<社説>2023年版防衛白書 住民を脅かす軍事強化だ

 政府は2023年版防衛白書を決定した。安保3文書策定後初めての防衛白書で、その内容を色濃く反映した。在沖海兵隊改編を盛り込み、南西諸島の自衛隊増強を明記するなど、沖縄の軍備強化方針が改めて鮮明となった。 明らかに沖縄の基地負担軽減に逆行する。国土面積のわずか約0.6%の沖縄に在日米軍専用施設の70.3%が集中する面積的な負担に限らない。日米の軍事演習が激化し、民間の空港や港湾にまで軍事利用を拡大する内容である。

 この基地負担は事件事故や騒音など平時の負担に加え、有事には沖縄を戦場にし、多くの住民の命を奪う恐れを増す軍事強化だ。断固拒否する。

 今回の防衛白書や、これまでの政府方針をみると、住民のことを真剣に考えているとは思えない。安保3文書や防衛白書で示した通り、県内の民間施設では既に有事さながらの訓練が実施されている。

 昨年11月に県内で展開された日米共同統合演習「キーン・ソード23」では、民間の中城湾港で大規模な人員や車両を輸送した。与那国島では与那国空港に陸自最新鋭の装甲装輪車「16式機動戦闘車(MCV)」を運び込み、県内で初めて一般の道路を走行させた。

 こうした演習は、沖縄が再び戦場にされる危険性へ強い不安を県民に抱かせている。

 懸念に配慮してか、今回の防衛白書では国民保護と防衛省の関わりについて初めて取り上げた。主たる任務は「武力攻撃を排除し、国民への被害を局限化する」とし、警察や消防と連携し国民保護に携わると記した。那覇に拠点を置く陸上自衛隊の第15旅団を師団化することも国民保護の実効性向上につながるとした。

 それなら住民が避難するシェルターは要らないはずだ。だが、自衛隊増強は抑止力を高め「わが国への武力攻撃の可能性を低下させる」と述べた松野博一官房長官は、攻撃可能性を下げるのにシェルターが必要かとの記者の質問に「全く次元が違う議論だ」と答えた。増強と並行してシェルター整備を進める考えだ。

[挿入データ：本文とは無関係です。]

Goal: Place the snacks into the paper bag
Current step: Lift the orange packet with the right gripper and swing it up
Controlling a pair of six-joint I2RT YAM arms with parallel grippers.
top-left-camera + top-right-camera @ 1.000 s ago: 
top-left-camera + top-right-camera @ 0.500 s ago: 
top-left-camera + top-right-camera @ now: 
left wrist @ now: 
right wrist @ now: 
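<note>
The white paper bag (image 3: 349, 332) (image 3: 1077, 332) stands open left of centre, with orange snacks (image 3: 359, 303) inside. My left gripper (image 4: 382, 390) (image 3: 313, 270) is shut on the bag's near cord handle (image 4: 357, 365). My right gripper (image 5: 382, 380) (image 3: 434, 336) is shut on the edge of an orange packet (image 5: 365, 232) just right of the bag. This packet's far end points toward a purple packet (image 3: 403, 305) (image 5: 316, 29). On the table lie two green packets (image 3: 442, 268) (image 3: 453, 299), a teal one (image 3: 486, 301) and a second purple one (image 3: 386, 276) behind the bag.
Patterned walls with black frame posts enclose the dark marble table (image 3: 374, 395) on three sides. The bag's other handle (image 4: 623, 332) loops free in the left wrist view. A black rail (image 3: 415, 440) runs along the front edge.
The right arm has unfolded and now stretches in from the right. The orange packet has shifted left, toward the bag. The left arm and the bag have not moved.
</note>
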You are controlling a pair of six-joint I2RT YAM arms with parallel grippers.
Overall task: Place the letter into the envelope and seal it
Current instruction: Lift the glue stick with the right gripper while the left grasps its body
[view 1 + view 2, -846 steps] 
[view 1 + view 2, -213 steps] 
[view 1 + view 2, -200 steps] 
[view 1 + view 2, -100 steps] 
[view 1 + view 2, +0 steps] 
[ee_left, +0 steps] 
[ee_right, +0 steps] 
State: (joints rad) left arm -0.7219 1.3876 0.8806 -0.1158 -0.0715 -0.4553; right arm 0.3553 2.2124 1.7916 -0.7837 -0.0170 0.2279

 宮古島、石垣島では自衛隊のミサイル部隊の配備が進む。敵基地攻撃能力(反撃能力)行使の拠点となる可能性がある。南西諸島が「国防の島」どころか、「攻撃の島」に変貌することが懸念される。

 多くの県民は軍備増強と国民保護の矛盾に気付いている。「武力攻撃排除」の任務のために空港、港湾の民間施設を占有すれば、県民はどこから県外へ逃げるのか。防衛省・自衛隊は住民避難に優先して、その任務を遂行するはずだ。ましてやシェルターで住民を守れないことは壕を構築しても多くの犠牲を出した沖縄戦で証明されている。

 住民を守るためには有事を未然に防ぐ以外にない。緊張緩和を優先すべきである。沖縄を武力衝突の場にしないためにも日本政府は有事が起きないよう、紛争の火種を除去する外交を最重視すべきだ。